Abstract
In systemic amyloidosis, the rare instances of recovery following the successful treatment of a predisposing disease present a challenge in the management of an otherwise fatal disorder 1 , 2 . Notwithstanding, experimental endeavor has been directed largely toward unravelling the nature of amyloid and its pathogenesis rather than the biological mechanism by which this fibrillar protein may be removed from the tissues 3 . The following experiments indicate that normal human serum contains a heat-stable component capable of degrading amyloid in vitro.

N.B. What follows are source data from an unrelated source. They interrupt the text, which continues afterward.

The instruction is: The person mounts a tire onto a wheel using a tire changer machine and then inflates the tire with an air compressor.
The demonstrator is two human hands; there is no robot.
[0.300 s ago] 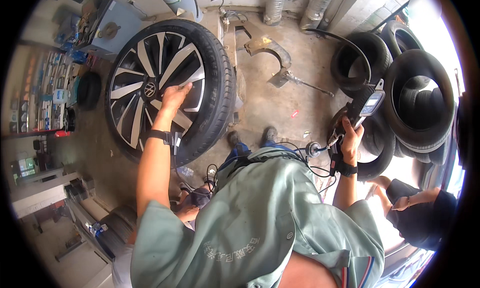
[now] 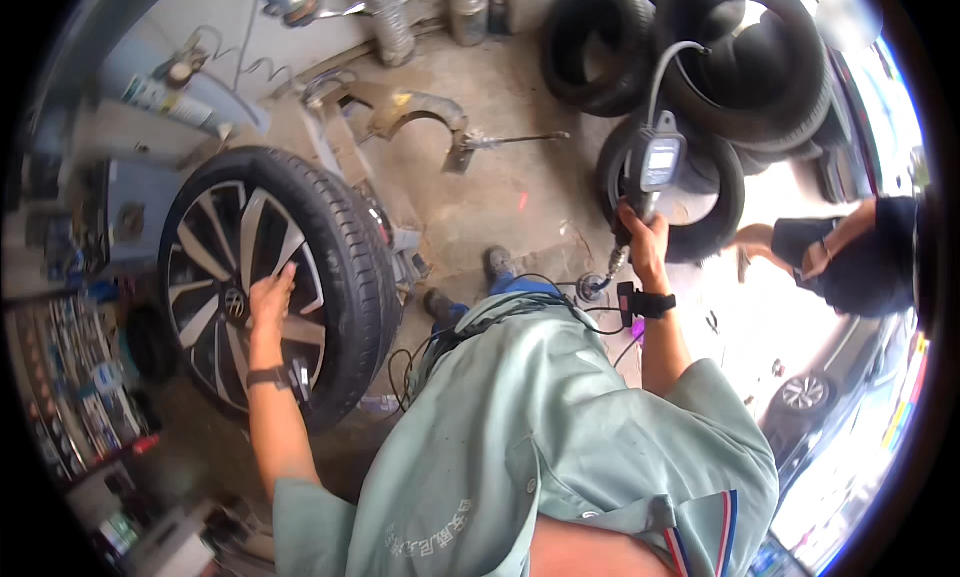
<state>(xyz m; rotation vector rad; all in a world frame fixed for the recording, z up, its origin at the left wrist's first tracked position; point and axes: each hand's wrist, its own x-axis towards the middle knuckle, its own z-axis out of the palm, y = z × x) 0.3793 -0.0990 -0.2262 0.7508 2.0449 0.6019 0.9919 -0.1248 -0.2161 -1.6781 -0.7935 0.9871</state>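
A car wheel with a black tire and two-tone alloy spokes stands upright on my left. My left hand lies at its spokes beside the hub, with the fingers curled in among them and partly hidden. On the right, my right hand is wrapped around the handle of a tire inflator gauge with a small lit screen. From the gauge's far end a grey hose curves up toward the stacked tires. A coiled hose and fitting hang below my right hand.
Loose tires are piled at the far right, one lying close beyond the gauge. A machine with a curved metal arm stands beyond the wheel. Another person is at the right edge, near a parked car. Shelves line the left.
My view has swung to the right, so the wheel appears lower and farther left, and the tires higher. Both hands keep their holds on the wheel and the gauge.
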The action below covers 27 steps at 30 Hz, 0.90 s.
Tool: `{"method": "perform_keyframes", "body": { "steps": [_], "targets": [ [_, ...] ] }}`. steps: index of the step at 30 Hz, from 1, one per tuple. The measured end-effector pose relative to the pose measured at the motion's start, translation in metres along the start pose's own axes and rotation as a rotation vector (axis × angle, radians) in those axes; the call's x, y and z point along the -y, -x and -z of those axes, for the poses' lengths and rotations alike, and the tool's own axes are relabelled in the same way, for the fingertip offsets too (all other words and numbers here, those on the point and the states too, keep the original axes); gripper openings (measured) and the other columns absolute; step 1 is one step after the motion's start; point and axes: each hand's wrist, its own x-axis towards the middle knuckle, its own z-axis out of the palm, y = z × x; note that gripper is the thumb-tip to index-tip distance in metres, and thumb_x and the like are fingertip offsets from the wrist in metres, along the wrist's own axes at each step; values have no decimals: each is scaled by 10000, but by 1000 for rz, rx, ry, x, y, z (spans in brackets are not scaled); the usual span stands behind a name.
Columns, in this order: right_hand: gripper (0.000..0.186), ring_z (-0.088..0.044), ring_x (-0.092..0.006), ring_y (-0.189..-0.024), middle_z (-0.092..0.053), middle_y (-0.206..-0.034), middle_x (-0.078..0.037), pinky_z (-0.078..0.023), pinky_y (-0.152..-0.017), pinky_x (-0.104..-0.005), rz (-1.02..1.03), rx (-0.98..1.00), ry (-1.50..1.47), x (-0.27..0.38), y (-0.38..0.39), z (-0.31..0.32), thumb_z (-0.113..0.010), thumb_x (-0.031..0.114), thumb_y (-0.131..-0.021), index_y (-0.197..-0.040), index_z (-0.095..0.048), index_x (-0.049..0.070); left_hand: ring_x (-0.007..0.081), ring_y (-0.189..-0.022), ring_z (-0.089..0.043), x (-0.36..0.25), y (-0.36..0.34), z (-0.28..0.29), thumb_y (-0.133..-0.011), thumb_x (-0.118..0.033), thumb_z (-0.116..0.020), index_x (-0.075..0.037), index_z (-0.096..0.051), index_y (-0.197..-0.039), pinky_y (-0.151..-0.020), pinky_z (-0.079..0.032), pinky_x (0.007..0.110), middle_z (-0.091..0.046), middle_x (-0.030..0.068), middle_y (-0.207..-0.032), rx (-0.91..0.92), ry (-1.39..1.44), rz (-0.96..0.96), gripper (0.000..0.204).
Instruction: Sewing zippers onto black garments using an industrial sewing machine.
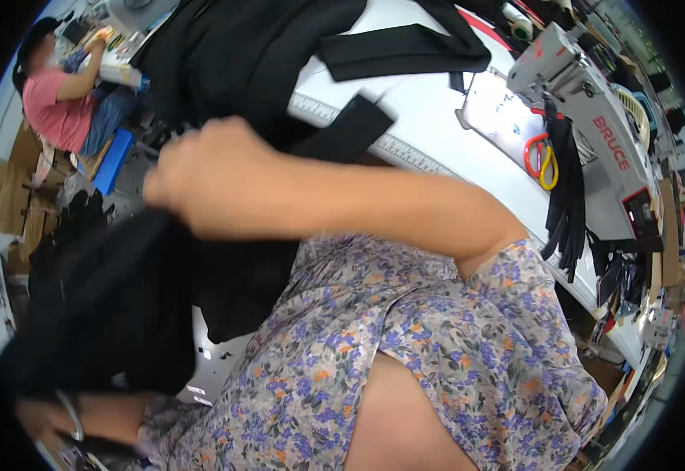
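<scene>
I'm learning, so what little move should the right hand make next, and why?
Maybe ease the right hand toward the white table with the black cloth, because that hand reaches far to the left, its grip looks closed on the cloth, and most of it is away from the table.

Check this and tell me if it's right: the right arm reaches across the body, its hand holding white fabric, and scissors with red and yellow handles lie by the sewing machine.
Not quite: the head view shows the right hand holding black fabric, not white. The rest stands.
</scene>
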Motion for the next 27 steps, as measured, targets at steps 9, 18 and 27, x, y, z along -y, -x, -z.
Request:
{"method": "perform_keyframes", "body": {
  "steps": [9,18,27],
  "targets": [
    [202,-623,-238,-936,-650,-1102,-122,-499,-801,-369,-581,-260,507,-126,30,13,-657,232,-877,-1039,-682,113,319,-717,-616,-123,298,52,-888,-156,-566,-45,-611,-855,-627,-496,406,-605,138,-810,963,315,-918,124],
    [430,-405,-295,-1312,-459,-1379,-159,-289,-1102,-524,-379,626,58,-109,156,-136,-525,171,-913,-1341,-508,144,410,-676,-619,-151,413,83,-914,-218,-560,-24,-577,-908,-590,-483,504,-636,203,-705,1990,589,-381,195],
    [495,-587,-291,-1095,-606,-1200,-181,-447,-960,-370,-1530,521,-136,-187,192,-184,-613,342,-865,-1237,-584,17,379,-708,-665,-214,536,60,-861,-128,-508,-7,-646,-822,-649,-536,463,-671,200,-764,1993,748,-602,187]
  ]
}}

Procedure. In principle, one portion of a standard suspension of water-soluble amyloid 4 was incubated with two portions of human serum in a test tube for 2 hr at 37°. Following incubation the precipitate obtained by centrifugation for 30 min in a cooled PC-2 Sorvall Centrifuge at 15,000 rpm was collected, twice washed in cold saline, and recentrifuged as above, resuspended in normal saline, and its total protein content determined by the Biuret method at 555 nm. Following the same procedure, incubation separately of the above portions of the amyloid suspension and of the serum (each tube made up to same initial volume with normal saline) permitted calculation
Materials. Normal human serum was obtained from 13 healthy blood donors and two of the investigators.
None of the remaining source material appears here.